In the year 1593, there was a
report that the teeth of a child of Silesia of seven years old dropped out, and
that one of gold came in the place of one of his great teeth. Horatius, a
professor of physic in the university of Helmstad, wrote in the year 1595, the
history of this tooth, and pretended that it was partly natural, and partly
miraculous, and that it was sent from God to this child, to comfort the
Christians who were then afflicted by the Turks.
The Debate
Not everyone agreed with Horst. A Scottish doctor named
Duncan Liddell thought that the tooth was man-made.
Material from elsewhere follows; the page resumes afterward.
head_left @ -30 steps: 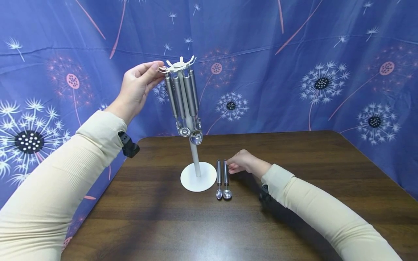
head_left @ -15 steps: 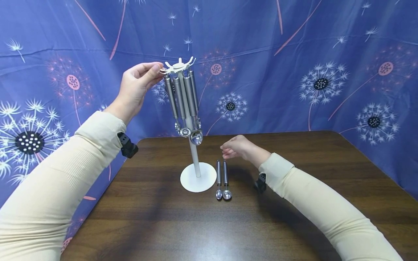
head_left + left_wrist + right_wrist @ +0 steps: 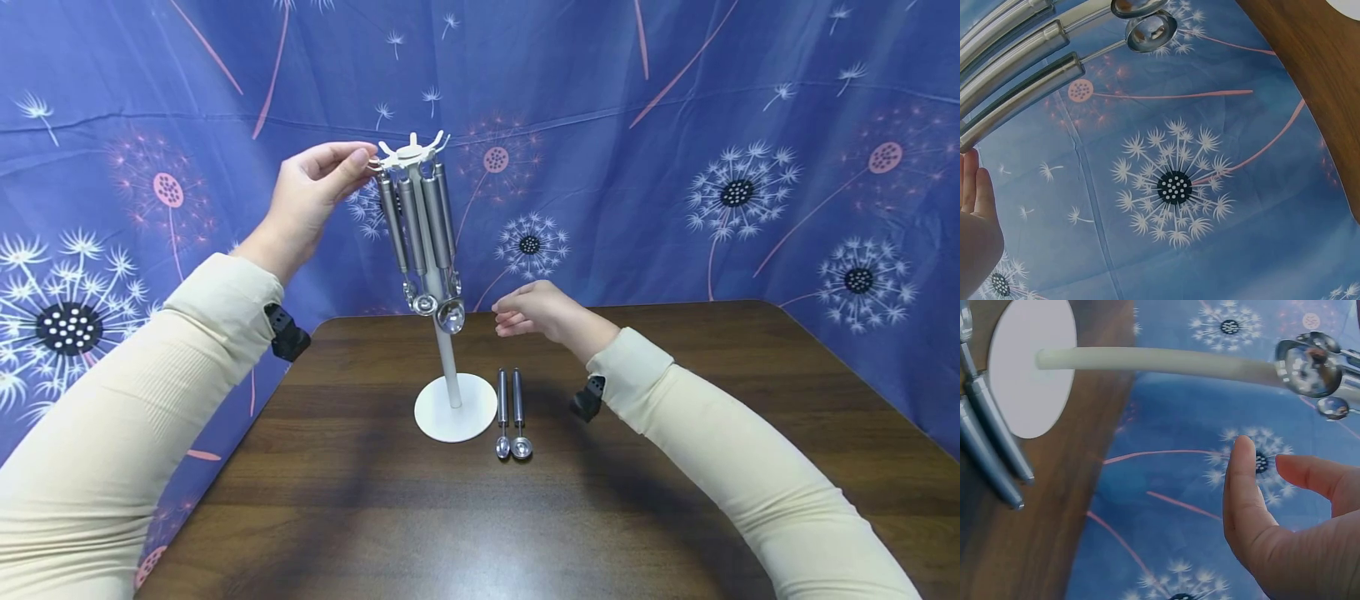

He wrote his own book
called "Tractatus de dente aureo pueri Silesiani". Time proved
Liddell right. The gold on the tooth was just a thin layer that someone had put
on the boy's tooth.
The Truth
The boy tried to hide the truth by not letting anyone
else look at his tooth. But one day, a drunk man got angry and stabbed the boy
in the cheek. When a doctor came to help the boy, he found out that the tooth
was fake. Christoph was put in jail, and the person who put the gold on his
tooth ran away. Even though the tooth was fake, it is still important in the
history of dentistry. It was the first time that someone made a gold crown for
a tooth.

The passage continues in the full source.